Юра написал в армии рассказ «В городе низкого солнца». Это замечательная фантасмагория о человеческой душе, о любви, о безнадёжной скорости уходящего времени. Я привозила из Москвы рукописи глав и тайно перепечатывала их на хорошей электронной машинке у себя на работе в лаборатории ВНД. Помню, как однажды я читала привезённые из Долгопа главы этого рассказа брату Сергею в полумраке нашей пыльной шоссереволюционной комнаты под электрической лампочкой без абажура, и мы с братом плакали, так пронял нас искренний и светлый строй этого рассказа и судьбы героев. Да, мы все были полусумасшедшими идеалистами и абсолютными романтиками.

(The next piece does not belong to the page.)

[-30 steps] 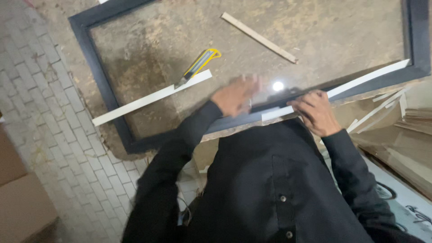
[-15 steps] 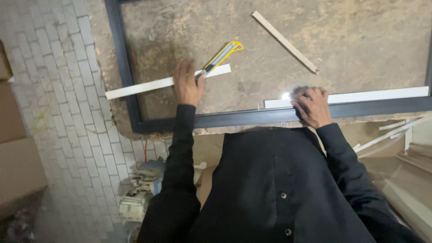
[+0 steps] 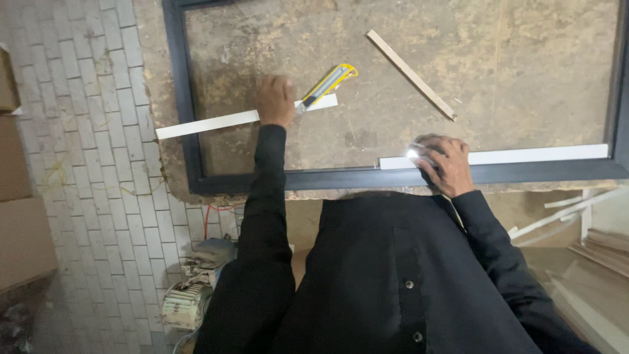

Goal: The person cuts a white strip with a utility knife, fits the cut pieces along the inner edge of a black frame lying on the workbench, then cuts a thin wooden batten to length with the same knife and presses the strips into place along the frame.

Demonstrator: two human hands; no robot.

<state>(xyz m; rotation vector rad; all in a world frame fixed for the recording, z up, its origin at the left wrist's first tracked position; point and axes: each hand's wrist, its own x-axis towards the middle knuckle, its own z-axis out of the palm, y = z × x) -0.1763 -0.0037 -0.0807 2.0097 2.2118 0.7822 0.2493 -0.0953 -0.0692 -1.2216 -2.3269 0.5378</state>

Я получала 70 рублей в месяц, продавала какие-то свои вещи, купленные мне родителями, чтобы набрать денег на поездку в Долгопрудный. Мы не помышляли ни о карьере, ни о деньгах. Жизнь была психоделией. Но и трудом тоже. Музыка, краски, понимание друг друга, поиски смысла и значения бытия человека являлись смыслом нашей жизни. Это были 70-е! На самом деле этот поиск и духовная основа остались для нас главными навсегда.
Далее в своём рассказе о Юрии Морозове я не буду строго придерживаться хронологии, а остановлюсь более на чертах его характера, его отношениях с людьми и т. п., так как события в их хронологической последовательности изложены мною подробно в книге «Наши дни».

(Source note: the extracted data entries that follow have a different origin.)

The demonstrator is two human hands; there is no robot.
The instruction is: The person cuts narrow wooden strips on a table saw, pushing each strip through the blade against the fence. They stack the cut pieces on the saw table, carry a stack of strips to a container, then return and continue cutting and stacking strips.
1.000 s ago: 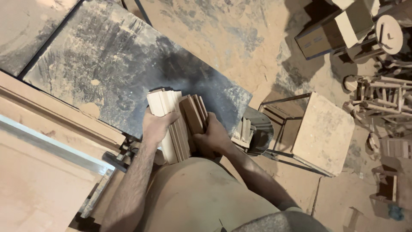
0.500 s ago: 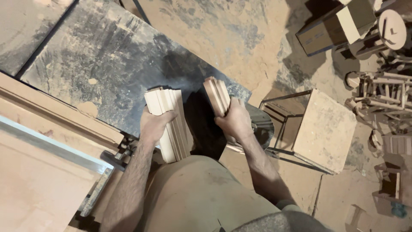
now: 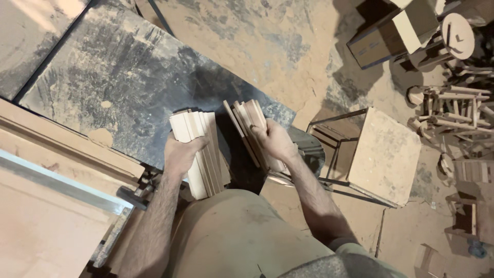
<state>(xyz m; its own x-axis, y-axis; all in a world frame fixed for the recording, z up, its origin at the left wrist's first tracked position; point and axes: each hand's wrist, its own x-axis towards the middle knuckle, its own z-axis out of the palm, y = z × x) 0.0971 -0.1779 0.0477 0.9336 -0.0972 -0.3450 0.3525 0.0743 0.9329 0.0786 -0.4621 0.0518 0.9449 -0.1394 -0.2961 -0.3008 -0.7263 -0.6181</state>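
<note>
At the near edge of the dusty dark counter [image 3: 118, 87], the left hand [image 3: 180, 154] is clamped around a stack of pale wooden slats [image 3: 198, 149] standing on edge, while the right hand [image 3: 272, 141] grips a second, fanned bundle of slats [image 3: 249, 128] held apart just beside it. Because the right bundle is splayed and pinched only at one end, an outer piece could likely slide free and drop to the sawdust-covered floor [image 3: 267, 46] or onto the stool [image 3: 386, 154] below.

A dusty dark counter [image 3: 113, 87] spreads ahead. Right of it stands a metal-framed stool [image 3: 383, 154] on the sawdust floor [image 3: 288, 41], with a box [image 3: 391, 31] and wooden frames [image 3: 453, 108] beyond.
</note>
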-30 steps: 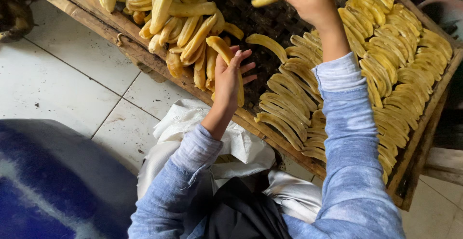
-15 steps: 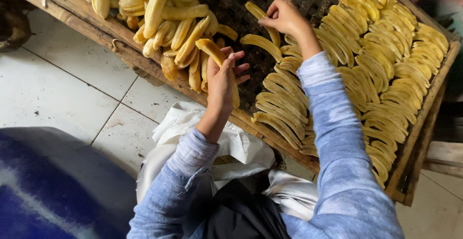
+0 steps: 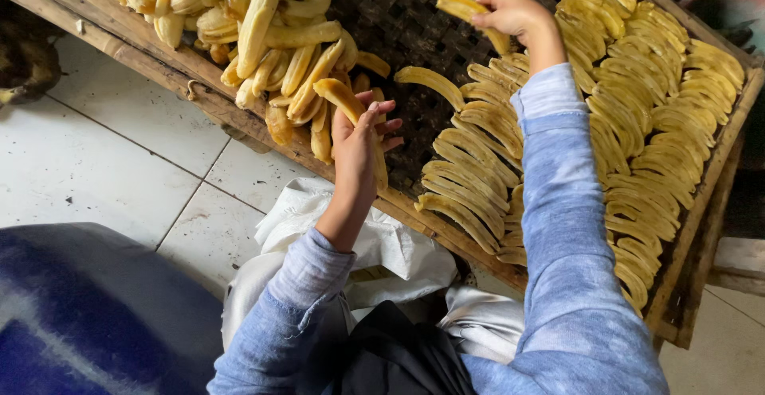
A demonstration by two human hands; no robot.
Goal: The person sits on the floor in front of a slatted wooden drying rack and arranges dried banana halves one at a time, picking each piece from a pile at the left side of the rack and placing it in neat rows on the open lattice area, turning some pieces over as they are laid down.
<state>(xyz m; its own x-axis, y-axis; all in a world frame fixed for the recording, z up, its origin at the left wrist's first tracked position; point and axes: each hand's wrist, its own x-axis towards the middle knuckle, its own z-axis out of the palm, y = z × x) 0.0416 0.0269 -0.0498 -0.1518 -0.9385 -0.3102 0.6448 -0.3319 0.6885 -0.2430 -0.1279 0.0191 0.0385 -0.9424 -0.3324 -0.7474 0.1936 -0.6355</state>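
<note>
I'm holding one peeled yellow banana slice (image 3: 351,120) clasped in my left hand (image 3: 358,144) while my right hand (image 3: 514,14) is pinching another curved slice (image 3: 466,11) above the dark woven drying tray (image 3: 398,13), with neat rows (image 3: 637,124) filling roughly half and a loose pile (image 3: 255,29) remaining.

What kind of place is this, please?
Probably a small fruit-drying workplace: a wooden tray with a woven mesh bottom, neat rows of peeled bananas, an unsorted pile, and a tiled floor.

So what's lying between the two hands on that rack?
In the head view, one peeled banana lies alone on the dark woven rack between the left hand and the right hand.
</note>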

Случай должен быть уж совсем из ряда вон выходящим, чтобы Юра сильно заволновался, занервничал. Он почти всегда владел собой, был сдержан в общении, чаще немногословен. И хотя всегда издевался и потешался над словосочетанием «настоящий мужчина», сам таковым был. В обыденной жизни, как говорили в команде агни-йогов», с которыми мы в 1980 г. отправлялись в Шамбалу, «никогда не тусовался». С этой самой командой мы добрались до гор Армении, где и осели почти на три месяца. И вот однажды два «продвинутых» адепта учителя Тоши (В. Шуктомова), некие супруги Н.Б. и И.Б. стали убеждать Юру в том, что все его «беды» происходят из-за психологической закованности. Ему, дескать, надо срочно расковаться, расслабиться, чтобы войти в число энергетически и трансцендентно продвинутых адептов команды. Они тут же взялись за его «расковку». Юра, по природе своей экспериментатор, был совсем не против такового действа над собой. Только серьёзные жизненные эксперименты он обычно ставил сам.

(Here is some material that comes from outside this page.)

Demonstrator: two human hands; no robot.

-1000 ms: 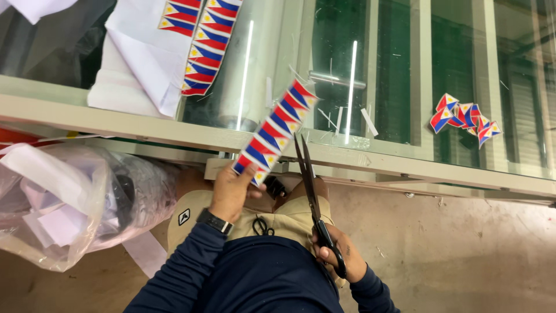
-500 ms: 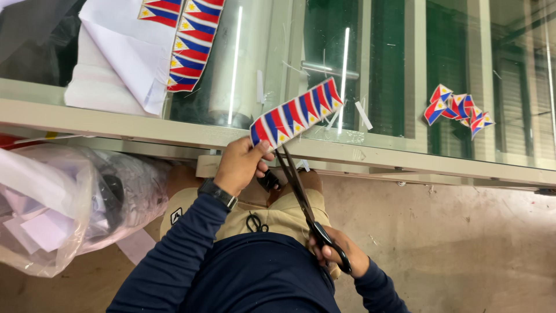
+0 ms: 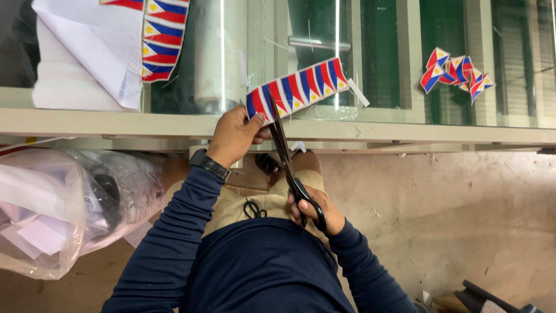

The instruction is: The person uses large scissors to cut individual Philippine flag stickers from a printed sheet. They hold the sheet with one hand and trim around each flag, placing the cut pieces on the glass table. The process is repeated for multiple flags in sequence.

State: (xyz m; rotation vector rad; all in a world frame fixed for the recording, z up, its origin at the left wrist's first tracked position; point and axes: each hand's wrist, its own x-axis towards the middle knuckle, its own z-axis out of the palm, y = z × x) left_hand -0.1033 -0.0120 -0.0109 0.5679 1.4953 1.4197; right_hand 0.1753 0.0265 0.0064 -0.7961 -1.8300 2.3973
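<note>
Now our left hand (image 3: 234, 134) is closed on the near end of a long fabric strip printed with red, blue and white pennant flags (image 3: 296, 90), pinching it between thumb and fingers so that it slants up to the right over the glass-topped desk with its pale metal frame (image 3: 405, 133). Our right hand (image 3: 313, 210) has its fingers closed through the loops of long black-handled steel scissors (image 3: 286, 156), whose thin dark blades run up to the strip and meet it just right of the left hand. How far the blades are parted we cannot tell.

On the glass at far right lies a small loose heap of cut pennant flags in the same colours (image 3: 456, 74), well apart from the strip. At far left a folded white cloth (image 3: 87, 58) lies on the desk, with a wider printed band of the same flags (image 3: 164, 37) lying beside it. Below the desk at left sits a crinkled clear plastic bag (image 3: 63, 208), soft and bulging, with pale scraps and a dark round shape inside.
</note>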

«Ну, валяйте, расковывайте», — сказал он. Втроём они зашли в соседнюю с нашей палатку супругов Б., так что происходящее в ней я могла хорошо слышать. Адепты кричали, ругали, обзывали его, пели мантры, советские песни, плясали. От происходящего содрогалась и их, и даже наша палатка. Всё это продолжалось более получаса. Наконец слышу спокойный голос Юры: «Да, бросьте, ребята, вы уже вспотели, ещё Кондратий хватит». А должен был бы тоже вскочить и пуститься в пляс, запеть мантру или завопить истошно. Шарлатанство, я думаю, он чувствовал прекрасно и даже до нашей совместной поездки с агни-йогами. Но настроение и внутреннее его состояние после самостоятельных и серьёзных экспериментов над собой с голоданиями и диетами стало таковым, что нужно было срочно бежать куда глаза глядят с насиженного болезнями места. Помогло движение, взгляд со стороны, общение с этими, на первый взгляд, странными людьми. Что касается путешествия, об этом можно прочесть у Ю. Морозова в «Подземном блюзе» и у меня во «Вратах».